Pourquoi renoncez-vous à l’infrastructure Amazon ? Pour des raisons de coûts ou de concurrence ?
Surtout pour des raisons concurrentielles. Quand un business va approcher le milliard de livres de ventes, vous devez vous assurer d’être suffisamment flexible pour suivre la croissance. Il vaut mieux posséder une maison plutôt que de la louer, si vous voulez l’adapter.

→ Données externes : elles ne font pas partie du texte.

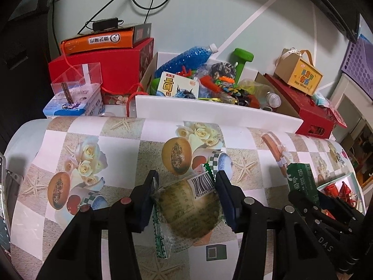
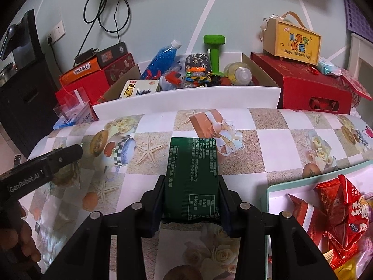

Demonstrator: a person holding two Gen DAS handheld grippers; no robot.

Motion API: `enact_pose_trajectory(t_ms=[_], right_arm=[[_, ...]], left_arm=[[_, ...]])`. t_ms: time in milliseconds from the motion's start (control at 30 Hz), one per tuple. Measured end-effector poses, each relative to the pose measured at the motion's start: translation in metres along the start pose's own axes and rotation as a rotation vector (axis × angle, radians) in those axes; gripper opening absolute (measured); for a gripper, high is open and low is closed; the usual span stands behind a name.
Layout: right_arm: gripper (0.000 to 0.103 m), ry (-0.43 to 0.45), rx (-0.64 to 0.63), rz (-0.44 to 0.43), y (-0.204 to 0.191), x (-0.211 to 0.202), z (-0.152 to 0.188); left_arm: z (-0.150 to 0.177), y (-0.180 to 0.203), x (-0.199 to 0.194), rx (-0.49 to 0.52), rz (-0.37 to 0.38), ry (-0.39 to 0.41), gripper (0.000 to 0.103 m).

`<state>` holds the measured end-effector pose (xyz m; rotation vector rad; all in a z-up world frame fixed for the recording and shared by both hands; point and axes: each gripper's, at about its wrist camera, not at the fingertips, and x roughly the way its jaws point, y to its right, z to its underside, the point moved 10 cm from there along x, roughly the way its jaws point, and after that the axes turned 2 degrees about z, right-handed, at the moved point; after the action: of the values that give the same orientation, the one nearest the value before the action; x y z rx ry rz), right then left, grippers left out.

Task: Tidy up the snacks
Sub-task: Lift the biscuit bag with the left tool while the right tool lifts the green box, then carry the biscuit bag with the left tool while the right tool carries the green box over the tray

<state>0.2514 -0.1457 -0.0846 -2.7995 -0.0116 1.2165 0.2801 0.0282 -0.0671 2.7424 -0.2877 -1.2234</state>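
Observation:
My left gripper [image 1: 186, 179] is shut on a clear-wrapped round greenish pastry [image 1: 186, 210] with a barcode label, held just above the patterned tablecloth [image 1: 116, 158]. To its right, my right gripper [image 1: 310, 193] is shut on a dark green snack packet [image 1: 300, 179]. In the right wrist view that green packet [image 2: 192, 163] stands lengthwise between the pads of the right gripper [image 2: 191, 182]. The left gripper [image 2: 70, 154] reaches in from the left there, with a hand [image 2: 21, 240] behind it. A pale green-rimmed tray [image 2: 270, 191] at the lower right holds several red snack packets [image 2: 338, 210].
Behind the table stands a white-walled box [image 2: 186, 98] full of toys, with a blue bottle [image 2: 163, 56] and a green dumbbell [image 2: 214, 49]. Red gift boxes [image 2: 314, 88] flank it, one topped by a yellow carry box [image 2: 296, 44]. A clear plastic box [image 1: 77, 79] sits at the back left.

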Motion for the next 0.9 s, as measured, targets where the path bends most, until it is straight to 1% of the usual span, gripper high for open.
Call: enact_pose_trajectory(t_ms=[267, 467, 767, 900], right_arm=[[0.043, 0.012, 0.016, -0.008, 0.002, -0.008, -0.004], [0.043, 0.025, 0.030, -0.002, 0.007, -0.026, -0.008], [0.043, 0.045, 0.052, 0.007, 0.019, -0.073, -0.009], [0.043, 0.040, 0.061, 0.018, 0.029, -0.095, 0.000]], left_arm=[[-0.006, 0.010, -0.010, 0.007, 0.022, 0.021, 0.052], [-0.006, 0.032, -0.024, 0.002, 0.075, 0.031, 0.052], [0.005, 0.079, -0.055, -0.008, 0.160, 0.020, 0.052], [0.015, 0.098, -0.071, -0.018, 0.190, 0.011, 0.052]])
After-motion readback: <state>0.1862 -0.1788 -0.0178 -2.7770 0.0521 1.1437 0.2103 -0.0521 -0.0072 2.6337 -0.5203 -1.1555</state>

Vu que vous travaillez avec Amazon, il connaît vos chiffres de ventes ? Non, nous n’avons aucune coopération commerciale, c’est purement de la location d’infrastructure. Vous dites qu’Amazon est un grand acteur qui propose d’acheter différentes marques sur Internet. Mais notre marque est importante aussi. Nous n’avons pas besoin d’Amazon pour attirer des clients.

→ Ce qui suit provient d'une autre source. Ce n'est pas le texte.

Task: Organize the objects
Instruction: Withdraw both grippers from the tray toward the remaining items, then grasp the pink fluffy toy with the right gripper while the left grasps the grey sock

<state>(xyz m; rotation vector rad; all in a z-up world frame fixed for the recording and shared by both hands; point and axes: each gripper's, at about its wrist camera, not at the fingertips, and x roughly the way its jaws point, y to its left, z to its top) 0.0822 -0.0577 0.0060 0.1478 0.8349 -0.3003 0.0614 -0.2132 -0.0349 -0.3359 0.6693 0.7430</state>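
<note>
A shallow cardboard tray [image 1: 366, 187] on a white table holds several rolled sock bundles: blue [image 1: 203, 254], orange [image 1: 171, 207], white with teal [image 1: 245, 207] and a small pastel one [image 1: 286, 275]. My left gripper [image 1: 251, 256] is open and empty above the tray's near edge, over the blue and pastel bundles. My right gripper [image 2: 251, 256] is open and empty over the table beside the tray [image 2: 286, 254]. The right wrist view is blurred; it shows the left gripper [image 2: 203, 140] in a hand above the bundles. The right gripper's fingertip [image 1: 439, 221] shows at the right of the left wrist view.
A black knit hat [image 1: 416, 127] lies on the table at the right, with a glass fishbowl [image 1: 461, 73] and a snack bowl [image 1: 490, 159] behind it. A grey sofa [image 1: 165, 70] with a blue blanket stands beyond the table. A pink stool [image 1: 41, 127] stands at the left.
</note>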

Avec votre nouveau site belge, vous cherchez à attirer un public plus jeune ?
Le site attire un public assez large. Nous avons constaté ces deux dernières années que le public de l’e-commerce s’est fortement élargi, notamment avec le succès de l’iPad. Il comprend des catégories d’âge très différentes. Nous sentons que le public que nous touchons est jeune. Prenons l’exemple de la lingerie : une femme sur trois au Royaume-Uni achète ses sous-vêtements chez nous. Cela nous permet de proposer des produits de qualité à des prix intéressants. Nous travaillons avec un super mannequin britannique, Rosie, pour laquelle nous avons développé une collection propre, qui comprend des centaines de milliers d’articles. Je suis sûr que quand on proposera cette collection sur le site belge, elle intéressera de nombreuses jeunes femmes belges.

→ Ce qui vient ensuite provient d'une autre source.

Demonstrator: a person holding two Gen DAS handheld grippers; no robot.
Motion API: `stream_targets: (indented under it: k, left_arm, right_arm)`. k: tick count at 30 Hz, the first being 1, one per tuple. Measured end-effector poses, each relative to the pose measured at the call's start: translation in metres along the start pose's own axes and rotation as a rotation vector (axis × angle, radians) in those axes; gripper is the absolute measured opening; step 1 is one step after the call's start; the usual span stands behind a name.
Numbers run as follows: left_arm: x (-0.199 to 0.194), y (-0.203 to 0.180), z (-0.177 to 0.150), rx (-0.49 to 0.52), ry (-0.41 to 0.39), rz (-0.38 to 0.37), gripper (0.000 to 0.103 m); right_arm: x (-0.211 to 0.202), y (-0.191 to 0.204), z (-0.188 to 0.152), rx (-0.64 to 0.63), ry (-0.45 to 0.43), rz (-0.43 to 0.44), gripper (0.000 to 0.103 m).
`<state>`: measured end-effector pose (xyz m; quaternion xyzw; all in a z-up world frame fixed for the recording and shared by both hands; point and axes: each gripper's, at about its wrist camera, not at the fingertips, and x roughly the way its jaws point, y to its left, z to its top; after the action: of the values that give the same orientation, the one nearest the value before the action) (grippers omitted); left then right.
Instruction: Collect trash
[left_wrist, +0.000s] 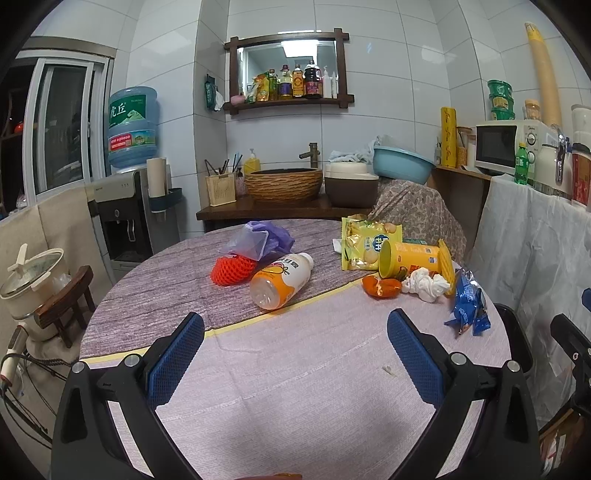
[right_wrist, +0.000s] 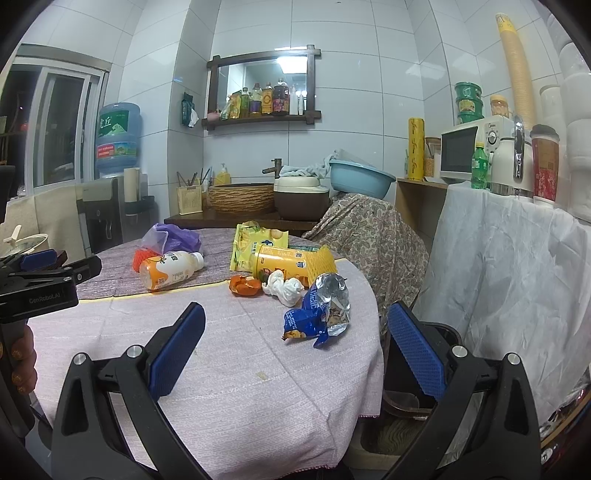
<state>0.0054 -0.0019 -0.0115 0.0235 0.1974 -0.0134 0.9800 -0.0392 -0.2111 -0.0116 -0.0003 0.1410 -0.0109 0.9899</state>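
Trash lies spread on the far half of the round tabletop (right_wrist: 207, 369), so both grippers hang over the bare near part with room to choose a first piece. Left gripper (left_wrist: 295, 332) has its fingers spread wide w/ nothing between them; right gripper (right_wrist: 295, 325) is the same, fingers apart and empty.

Nearest to the right gripper is the torn blue snack wrapper (right_wrist: 317, 317), close to the tabletop edge. Behind it sit a crumpled white tissue (right_wrist: 284, 288), orange peel (right_wrist: 243, 285) and a yellow canister (right_wrist: 288, 262) on its side, all close together. On the left, a plastic bottle (left_wrist: 282, 278) lies down beside a red foam net (left_wrist: 231, 271) and a purple bag (left_wrist: 264, 238).

A dark bin (right_wrist: 417, 376) stands just beside the tabletop under the right gripper, probably the drop place, so the wrapper looks like the easy first pick.
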Motion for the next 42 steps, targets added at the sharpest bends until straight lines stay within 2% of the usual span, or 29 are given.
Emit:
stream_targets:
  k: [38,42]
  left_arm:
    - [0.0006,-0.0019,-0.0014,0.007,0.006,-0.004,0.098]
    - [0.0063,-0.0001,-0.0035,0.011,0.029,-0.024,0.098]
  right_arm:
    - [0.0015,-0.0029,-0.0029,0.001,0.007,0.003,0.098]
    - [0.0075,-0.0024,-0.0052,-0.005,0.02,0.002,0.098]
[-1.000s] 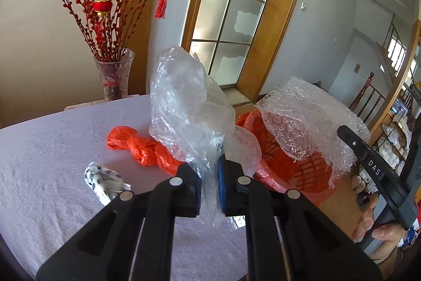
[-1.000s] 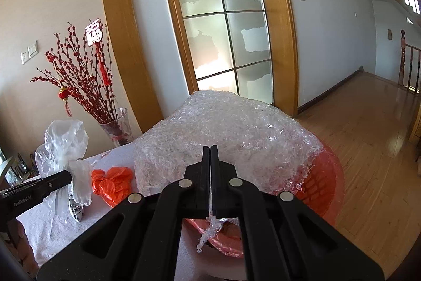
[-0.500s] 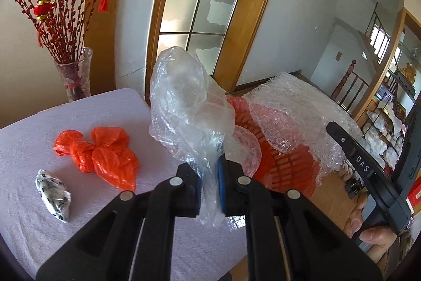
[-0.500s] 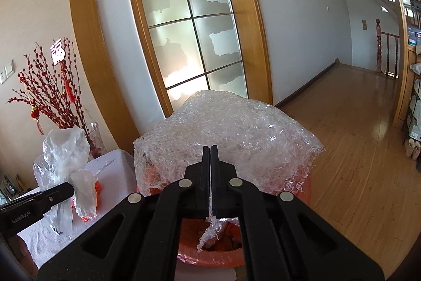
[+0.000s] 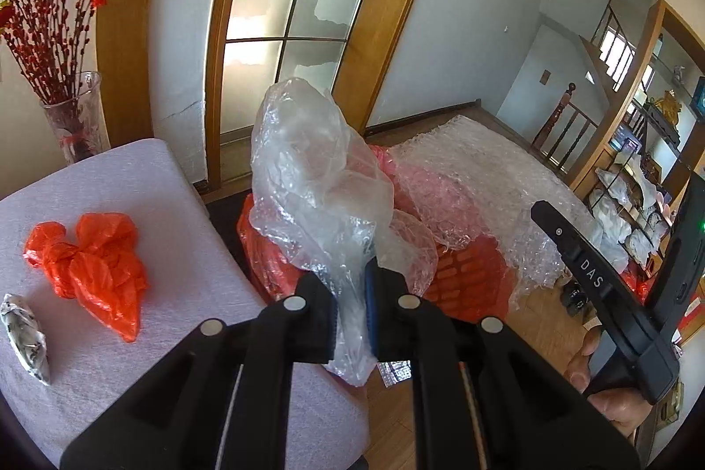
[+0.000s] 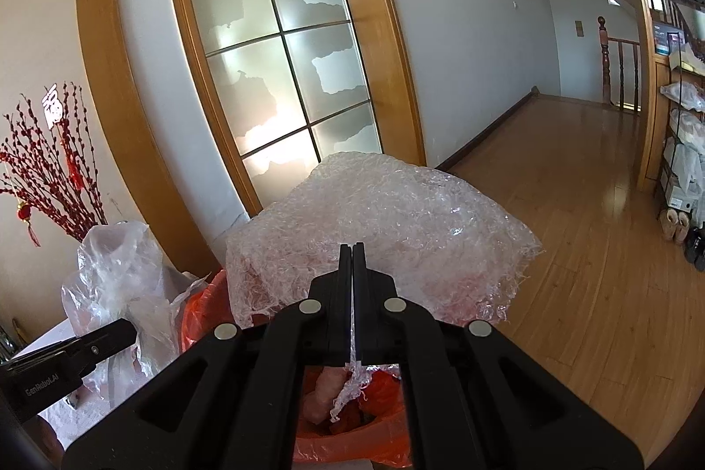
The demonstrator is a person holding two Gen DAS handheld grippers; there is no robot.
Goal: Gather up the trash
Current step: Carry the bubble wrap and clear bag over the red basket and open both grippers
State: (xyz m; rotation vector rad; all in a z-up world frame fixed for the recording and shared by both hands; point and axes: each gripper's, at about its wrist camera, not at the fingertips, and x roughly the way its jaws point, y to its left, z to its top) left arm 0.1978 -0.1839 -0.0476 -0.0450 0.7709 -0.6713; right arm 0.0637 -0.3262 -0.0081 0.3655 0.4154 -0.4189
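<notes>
My left gripper (image 5: 350, 311) is shut on a crumpled clear plastic bag (image 5: 317, 179) and holds it over the near rim of the orange bin (image 5: 467, 280), beside the table edge. My right gripper (image 6: 352, 302) is shut on a sheet of bubble wrap (image 6: 379, 223), which hangs over the same orange bin (image 6: 348, 448); the wrap also shows in the left wrist view (image 5: 480, 183). On the table (image 5: 176, 205), an orange plastic bag (image 5: 92, 263) and a small black-and-white wrapper (image 5: 24, 331) lie at the left.
A glass vase with red branches (image 5: 75, 117) stands at the table's far corner. A wood-framed glass door (image 6: 273, 73) is behind the bin. Wood floor (image 6: 573, 227) stretches right toward shelves (image 6: 683, 161) and shoes (image 6: 680, 227).
Both grippers have moved right, off the table, with their loads. The clear bag now hangs over the bin's rim and the bubble wrap covers the bin's opening.
</notes>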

Allez-vous mener des actions promotionnelles pour votre retour en Belgique ?
A l’occasion du lancement de notre site, nous proposons des offres promotionnelles et des livraisons gratuites (Ndlr, le tarif pour une livraison dans les trois à cinq jours ouvrables est de 4,95 euros) ainsi qu’une remise de 20 % pour les clients qui se sont abonnés à notre newsletter avant le lancement.

Prévoyez-vous des applications pour l’iPhone, l’iPad et les appareils fonctionnant sous Android ?
Oui à très court terme. Notre site est prévu pour fonctionner sur l’iPad.

Hormis la France, vous ne projetez pas de nouvelles ouvertures de magasins en Europe continentale ?
Non, rien dans l’immédiat. Nous estimons que la meilleure manière d’entrer dans les marchés comme la Belgique est un magasin en ligne. La Belgique fait partie du Top 10 des pays où la progression de l’Internet est la plus forte.

Vous vous concentrez sur les marchés émergents pour l’expansion physique ?
Oui, car le commerce électronique y est nettement moins développé. Nous sommes en train de multiplier les ouvertures en Inde et en Chine, plus particulièrement à Shanghai et au Moyen-Orient.

Pourquoi réussiriez-vous votre retour en Belgique alors que vous avez échoué il y a 11 ans ?
Parce que les goûts sont assez proches entre la Grande-Bretagne et la Belgique. Nous avons aussi constaté dans les e-mails et les réactions sur Internet que la marque est encore très demandée en Belgique.

La logistique sera organisée depuis la Grande-Bretagne ou sur le continent ? Des Belges travaillent-ils avec vous ? Des Belges participent à l’édition du site belge, comme des Français participent au site français, pour l’animation locale, les promotions, le suivi du contexte commercial local, comme les fêtes ou les congés.

MARC BOLLAND, bio express

Naissance le 28 mars 1959 aux Pays-Bas.

MBA à l’Université de Groningen.

1987 : débute sa carrière chez Heineken.

2005 : COO d’Heineken.

2006 : CEO de la chaîne de supermarchés britannique Morrisons.

2008 : nommé “Homme d’affaires de l’Année” par le Times.

Depuis mai 2010 : CEO de Marks & Spencer.

M&S C’EST… Une chaîne de magasins de prêt-à-porter fondée au Royaume-Uni en 1884.

Plus de 740 magasins au Royaume-Uni.

400 magasins dans 49 marchés à travers l’Europe, le Moyen-Orient et l’Asie.

20 millions de clients par semaine dans les magasins.

3,4 millions de visiteurs par semaine sur le site britannique.

Un chiffre d’affaires (pour 2011/2012) de 9,9 milliards de livres (12,3 milliards d’euros) pour un bénéfice opérationnel de 810 millions de livres (1 milliard d’euros).

Plus de 81.000 employés à travers le monde.